How many times read: At least 10.
What I love best about Marge Piercy’s imagined future: Too many things, but here are a few favorites: Everyone has her or his own cottage to live, create and work in. No more dysfunctional urban centers but instead villages rich with art, sustainable farming, and working government. Explanation: “We abolished cities. They didn’t work.” Universities have been replaced by mentoring. Students approach and request the artist, scholar, leader they wanted to apprentice with. Babies have three “mothers”—men or women—who share in their care. Rationale? Children belong to a community, and the more parents a child has the greater the range of guidance and support. Favorite touch: Factory made dresses for parties have been replaced by “flimsies” or elaborate paper dresses made by an artist in the community. They are good for one or two parties then recycled. I want a flimsy. I want to make flimsies.
The hard part: Connie, the central character, is trapped in a mental hospital in the present time. She can only visit the future in her mind. She’s one of the invisible underclass and dismissed as a negligible Mexican-American. She’s a problem for society, a poor mother, a weight on the state. In her entrapment, Connie’s mind opens to the possible future. The picture she creates is so vivid I want her to slip the bars of injustice and into the space she imagines. We are Connie, and our determination to keep envisioning, to keep writing, to keep hoping is the only way.
When published: 1976. Almost 40 years ago. I’m grateful this was out there while I was growing up and waiting for me to find it. A graduate student friend, Dana Beckelman, told me to Read this book!. She was tall, beautiful and so brilliant that I went out, bought a used copy and read it that night. Worst moment: When I closed the book just before dawn and there was no one in the room to talk to about how my mind had been blown.
When I met the author: Dana was with me. In her famous Texas drawl, Dana said: “Ms. Piercy, do you still espouse the views you put in that novel.” Piercy had a tangled halo of ebony hair and glaring eyes. She looked Dana up and down and said in disgust, “I wrote it, didn’t I?” She scared me, but in good way. I saw the books we write should be like life and death to us or why bother writing them. Even now when I doubt something I’m working on, I will say with a deep snarl: “I wrote it, didn’t I?”

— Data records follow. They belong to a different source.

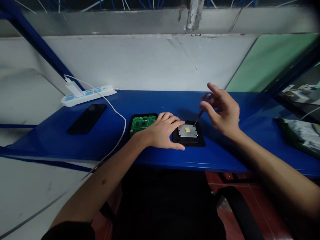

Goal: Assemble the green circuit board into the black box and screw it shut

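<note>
Blue table [160, 159] carries a black cover [190, 142], on which we see a metal plate [193, 133] with a yellow pad [187, 129]. Our left hand [164, 132] lies spread over the cover's left side, gripping nothing. Our right hand [223, 111], partly curled, holds a screwdriver [200, 112], its tip at the plate's upper right corner. Left of the cover, our left hand partly hides a green circuit board [142, 123].

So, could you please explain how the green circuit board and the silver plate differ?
The green circuit board carries dark chips, while the silver plate has one small yellowish pad. The board is partly hidden by the left hand, whereas the plate shows almost whole. The screwdriver points to the plate's upper right corner; no tool is at the board's visible part. Both sit in black housings on the blue table.
</note>
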The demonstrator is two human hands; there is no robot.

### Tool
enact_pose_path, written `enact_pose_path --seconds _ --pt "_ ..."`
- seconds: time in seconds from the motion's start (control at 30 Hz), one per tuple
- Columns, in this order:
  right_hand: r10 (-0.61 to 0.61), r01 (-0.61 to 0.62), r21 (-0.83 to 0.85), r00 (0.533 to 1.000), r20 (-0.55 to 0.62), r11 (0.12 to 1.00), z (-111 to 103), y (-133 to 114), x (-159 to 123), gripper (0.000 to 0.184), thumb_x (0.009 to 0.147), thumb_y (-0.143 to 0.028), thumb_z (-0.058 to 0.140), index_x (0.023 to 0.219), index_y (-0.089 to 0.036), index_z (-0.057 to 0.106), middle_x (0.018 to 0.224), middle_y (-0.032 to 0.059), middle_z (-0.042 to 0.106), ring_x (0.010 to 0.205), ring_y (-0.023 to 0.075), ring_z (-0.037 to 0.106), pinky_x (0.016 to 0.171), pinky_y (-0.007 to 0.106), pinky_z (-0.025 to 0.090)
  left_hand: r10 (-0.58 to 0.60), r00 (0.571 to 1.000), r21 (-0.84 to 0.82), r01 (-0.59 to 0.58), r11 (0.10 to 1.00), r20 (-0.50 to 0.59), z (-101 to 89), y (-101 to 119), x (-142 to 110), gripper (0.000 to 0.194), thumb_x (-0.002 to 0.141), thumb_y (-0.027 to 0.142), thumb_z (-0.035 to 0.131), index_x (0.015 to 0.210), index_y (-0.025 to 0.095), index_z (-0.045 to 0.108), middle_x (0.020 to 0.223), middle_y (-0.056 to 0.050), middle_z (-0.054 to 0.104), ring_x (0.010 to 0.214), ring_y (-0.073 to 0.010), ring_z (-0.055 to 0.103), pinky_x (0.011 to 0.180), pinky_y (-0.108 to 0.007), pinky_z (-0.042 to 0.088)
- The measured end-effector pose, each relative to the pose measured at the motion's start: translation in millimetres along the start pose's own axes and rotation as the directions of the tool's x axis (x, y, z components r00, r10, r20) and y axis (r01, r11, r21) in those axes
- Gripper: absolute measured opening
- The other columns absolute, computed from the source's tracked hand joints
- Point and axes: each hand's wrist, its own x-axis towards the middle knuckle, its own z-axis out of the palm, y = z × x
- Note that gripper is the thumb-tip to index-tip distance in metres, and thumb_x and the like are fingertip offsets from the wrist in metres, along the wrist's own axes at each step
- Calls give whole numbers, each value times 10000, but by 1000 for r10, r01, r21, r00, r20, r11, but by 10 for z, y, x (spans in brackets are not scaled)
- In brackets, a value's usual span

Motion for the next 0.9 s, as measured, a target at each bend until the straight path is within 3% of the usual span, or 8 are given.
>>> enact_pose_path --seconds 0.1,0.17,0.33,0.43,0.63,0.77,0.9 --pt "-23 21 -50 999 -32 999 -10 -18 18 459 830 -423 769 1268 -336 663 893 32 612 738 204 631 702 452 625 2 1000 10 -2 1000 4 -2 2 2 975 770 857 550 1511 233 438 1479 -124 508 1361 -373 355 1162 -524 240" --pt "-23 22 -58 999 -26 998 -24 -44 29 382 864 -436 728 1227 -327 684 925 41 623 747 199 630 714 445 624 -3 1000 12 3 1000 4 -7 4 1 966 772 855 551 1508 240 440 1483 -122 506 1366 -372 351 1163 -524 235" --pt "18 -22 61 998 59 998 -26 -78 20 391 1027 -391 448 1396 -372 576 1136 59 687 857 203 713 783 453 631 -2 1000 10 2 1000 16 -25 13 2 969 784 845 550 1501 200 451 1487 -130 499 1365 -368 349 1170 -511 220" --pt "34 -36 74 999 35 997 -6 -55 7 429 986 -383 546 1415 -369 552 1072 52 686 821 202 706 736 436 634 -2 1000 12 1 1000 20 -30 17 2 962 789 839 551 1505 205 446 1483 -127 504 1363 -364 349 1168 -512 223" --pt "24 -24 -7 1000 1 1000 -17 -43 28 364 844 -419 752 1179 -296 678 941 39 590 756 180 619 666 385 613 4 1000 -3 -4 1000 10 -24 12 -2 967 780 843 562 1505 215 447 1483 -133 505 1360 -374 354 1160 -523 227" --pt "13 -13 0 1000 22 1000 -33 -85 36 294 967 -412 582 1236 -325 664 995 54 623 776 187 668 692 399 624 6 1000 -8 -5 1000 7 -21 14 1 954 776 841 567 1507 240 445 1481 -129 511 1362 -379 357 1156 -535 230" --pt "54 -58 68 997 56 996 -25 -98 10 359 1019 -417 468 1343 -363 613 1141 60 684 874 215 728 776 454 643 -7 1000 3 7 1000 10 -12 8 -3 969 766 860 553 1499 234 455 1480 -125 505 1362 -372 351 1155 -523 248"
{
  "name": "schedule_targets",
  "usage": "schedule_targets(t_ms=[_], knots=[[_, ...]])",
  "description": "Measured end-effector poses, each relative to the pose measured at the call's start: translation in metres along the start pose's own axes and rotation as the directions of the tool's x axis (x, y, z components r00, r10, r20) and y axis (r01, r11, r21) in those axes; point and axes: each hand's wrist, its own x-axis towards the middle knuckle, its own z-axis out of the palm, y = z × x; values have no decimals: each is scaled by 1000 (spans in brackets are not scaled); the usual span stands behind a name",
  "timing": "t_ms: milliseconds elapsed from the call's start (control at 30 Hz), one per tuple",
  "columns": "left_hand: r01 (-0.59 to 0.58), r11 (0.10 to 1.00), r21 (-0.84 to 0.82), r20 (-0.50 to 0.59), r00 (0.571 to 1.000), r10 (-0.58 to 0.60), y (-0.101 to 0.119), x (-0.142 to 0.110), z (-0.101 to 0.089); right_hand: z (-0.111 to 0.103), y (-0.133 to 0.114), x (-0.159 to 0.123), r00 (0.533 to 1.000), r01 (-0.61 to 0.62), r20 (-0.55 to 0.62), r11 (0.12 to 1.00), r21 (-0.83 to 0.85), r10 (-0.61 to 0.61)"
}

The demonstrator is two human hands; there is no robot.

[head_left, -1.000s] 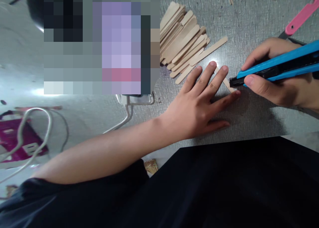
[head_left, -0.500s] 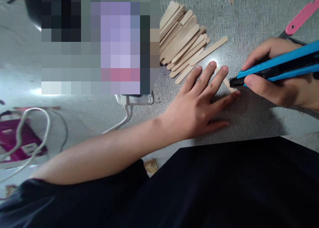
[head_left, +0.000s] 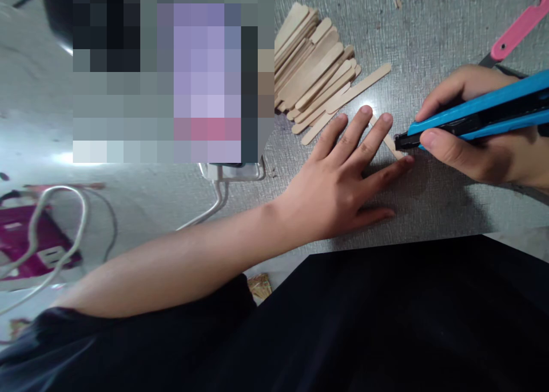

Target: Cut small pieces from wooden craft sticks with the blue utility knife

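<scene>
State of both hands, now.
Left hand: open, spread over a stick.
Right hand: closed, holding the blue cutter.

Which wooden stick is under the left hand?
The flat, pale wooden stick slanting down rightward beneath the left hand, with the blue-and-black utility knife tip at it. The pile of pale wooden sticks slants the opposite way.
</scene>
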Motion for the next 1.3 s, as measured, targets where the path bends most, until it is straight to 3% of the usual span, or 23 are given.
schedule_targets(t_ms=[233,800,1067,1300], knots=[[17,1000,-8,33,999,-16,1,0,-2,1,-2,0,998,-59,-12,998,15,60],[19,1000,-1,32,999,-19,0,0,-1,1,-2,-2,995,-93,-46,995,-44,91],[15,1000,-21,26,1000,-14,1,0,-1,0,-1,0,999,-30,-10,999,15,30],[9,1000,3,24,1000,-9,1,0,-1,0,-3,-3,996,-80,-30,996,-32,79]])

Why I ask my students to read this novel, year after year: Some books you want to leave them with like a mark or talisman. Novels are acts of power when fully inhabited by a good writer, one with heart and a good dose of rage. They are prescient. This story makes my heart hurt with longing: I want this future where women and men live as if our time on earth is a shared process. A true collaboration is risky and beautiful. Fear should be something we share and confront together rather than force on each other. Our greatest obligation is to work toward a day when the ongoing violence enacted in the world we live in is no longer accepted.
A favorite passage:
She imagined herself taking a walk at night under the stars. She imagined herself ambling down a country road and feeling only mild curiosity when she saw three men coming toward her. She imagined hitching a ride with anyone willing to give her a ride. She imagined answering the door without fear, to see if anyone needed help.